The agent connection handler (relay/mod.rs:54-123) has solid validation logic:

**Support Code Validation (Lines 74-87)**
```rust
if let Some(ref code) = support_code {
    let code_info = state.support_codes.get_status(code).await;
    if code_info.is_none() {
        warn!("Agent connection rejected: {} - invalid support code {}", agent_id, code);
        return Err(StatusCode::UNAUTHORIZED);  // ✓ Rejects invalid codes
    }
    let status = code_info.unwrap();
    if status != "pending" && status != "connected" {
        warn!("Agent connection rejected: {} - support code {} has status {}", agent_id, code, status);
        return Err(StatusCode::UNAUTHORIZED);  // ✓ Rejects expired/cancelled codes
    }
}
```

**API Key Validation (Lines 90-98)**
```rust
if let Some(ref key) = api_key {
    if !validate_agent_api_key(key, &state.config).await {
        warn!("Agent connection rejected: {} - invalid API key", agent_id);
        return Err(StatusCode::UNAUTHORIZED);  // ✓ Rejects invalid API keys
    }
}
```

**Continuous Cancellation Checking (Lines 266-290)**
- Background task checks for code cancellation every 2 seconds
- Immediately disconnects agent if support code is cancelled
- Sends disconnect message to agent with reason

**What's Working:**
✓ Support code status validation (pending/connected only)
✓ API key validation (JWT or shared key)
✓ Requires at least one authentication method
✓ Periodic cancellation detection
✓ Database session tracking
✓ Connection/disconnection logging to console

## SECURITY GAPS FOUND

### 1. NO IP ADDRESS LOGGING (CRITICAL)

**Problem:** All database event logging calls use `None` for IP address parameter

**Evidence:**
```rust
// relay/mod.rs:207-213 - Session started event
let _ = db::events::log_event(
    db.pool(),
    session_id,
    db::events::EventTypes::SESSION_STARTED,
    None, None, None, None,  // ← IP address is None
).await;
```

**Impact:**
- Cannot trace suspicious connection patterns
- Cannot identify brute force attempts from specific IPs
- Cannot implement IP-based blocking
- Audit log incomplete for forensics

**Fix Required:** Extract client IP from WebSocket connection and log it

### 2. NO FAILED CONNECTION LOGGING (CRITICAL)

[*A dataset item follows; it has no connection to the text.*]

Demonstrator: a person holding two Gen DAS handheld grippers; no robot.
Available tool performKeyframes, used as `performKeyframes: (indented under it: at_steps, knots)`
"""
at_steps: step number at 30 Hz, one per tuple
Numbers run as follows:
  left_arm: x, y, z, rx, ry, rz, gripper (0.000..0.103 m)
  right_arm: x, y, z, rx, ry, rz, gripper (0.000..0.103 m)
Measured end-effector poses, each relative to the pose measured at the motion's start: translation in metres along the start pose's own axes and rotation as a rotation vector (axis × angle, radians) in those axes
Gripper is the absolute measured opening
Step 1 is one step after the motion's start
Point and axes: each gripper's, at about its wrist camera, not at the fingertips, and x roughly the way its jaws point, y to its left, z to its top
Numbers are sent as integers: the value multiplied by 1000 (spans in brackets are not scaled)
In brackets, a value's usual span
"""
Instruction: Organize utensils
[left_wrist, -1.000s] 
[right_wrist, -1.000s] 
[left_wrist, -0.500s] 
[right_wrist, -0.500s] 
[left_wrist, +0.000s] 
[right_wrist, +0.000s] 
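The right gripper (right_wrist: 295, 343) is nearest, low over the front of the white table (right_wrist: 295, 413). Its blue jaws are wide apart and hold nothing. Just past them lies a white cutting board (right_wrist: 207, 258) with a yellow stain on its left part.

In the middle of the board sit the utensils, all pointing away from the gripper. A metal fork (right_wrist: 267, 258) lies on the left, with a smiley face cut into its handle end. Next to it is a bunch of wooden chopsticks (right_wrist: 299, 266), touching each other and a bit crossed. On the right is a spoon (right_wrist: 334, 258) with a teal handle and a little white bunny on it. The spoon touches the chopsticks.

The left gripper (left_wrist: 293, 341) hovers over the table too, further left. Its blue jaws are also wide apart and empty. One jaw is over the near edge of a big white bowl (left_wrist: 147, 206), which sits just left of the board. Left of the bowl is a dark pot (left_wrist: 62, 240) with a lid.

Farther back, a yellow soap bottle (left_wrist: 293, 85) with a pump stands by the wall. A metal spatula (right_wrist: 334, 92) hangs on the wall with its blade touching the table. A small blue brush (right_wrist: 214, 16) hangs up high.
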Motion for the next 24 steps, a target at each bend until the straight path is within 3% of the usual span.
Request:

**Problem:** Only successful connections create database audit events. Failed validation attempts are only logged to console with `warn!()`

**Evidence:**
```rust
// Lines 68, 77, 81, 94 - All failed attempts only log to console
warn!("Agent connection rejected: {} - no support code or API key", agent_id);
return Err(StatusCode::UNAUTHORIZED);  // ← No database event created
```

**Impact:**
- Cannot detect brute force attacks
- Cannot identify stolen/leaked support codes being tried
- Cannot track repeated failed attempts from same IP
- No audit trail for security incidents

**Fix Required:** Create database events for failed connection attempts with:
- Timestamp
- Agent ID
- IP address
- Failure reason (invalid code, expired code, invalid API key, no auth)

### 3. NO CONNECTION RATE LIMITING (HIGH)

**Problem:** SEC-2 rate limiting is not yet functional due to compilation errors

**Impact:**
- Attacker can try unlimited support codes per second
- API key brute forcing is possible
- No protection against DoS via connection spam

**Fix Required:** Complete SEC-2 implementation or implement custom rate limiting

### 4. NO API KEY STRENGTH VALIDATION (MEDIUM)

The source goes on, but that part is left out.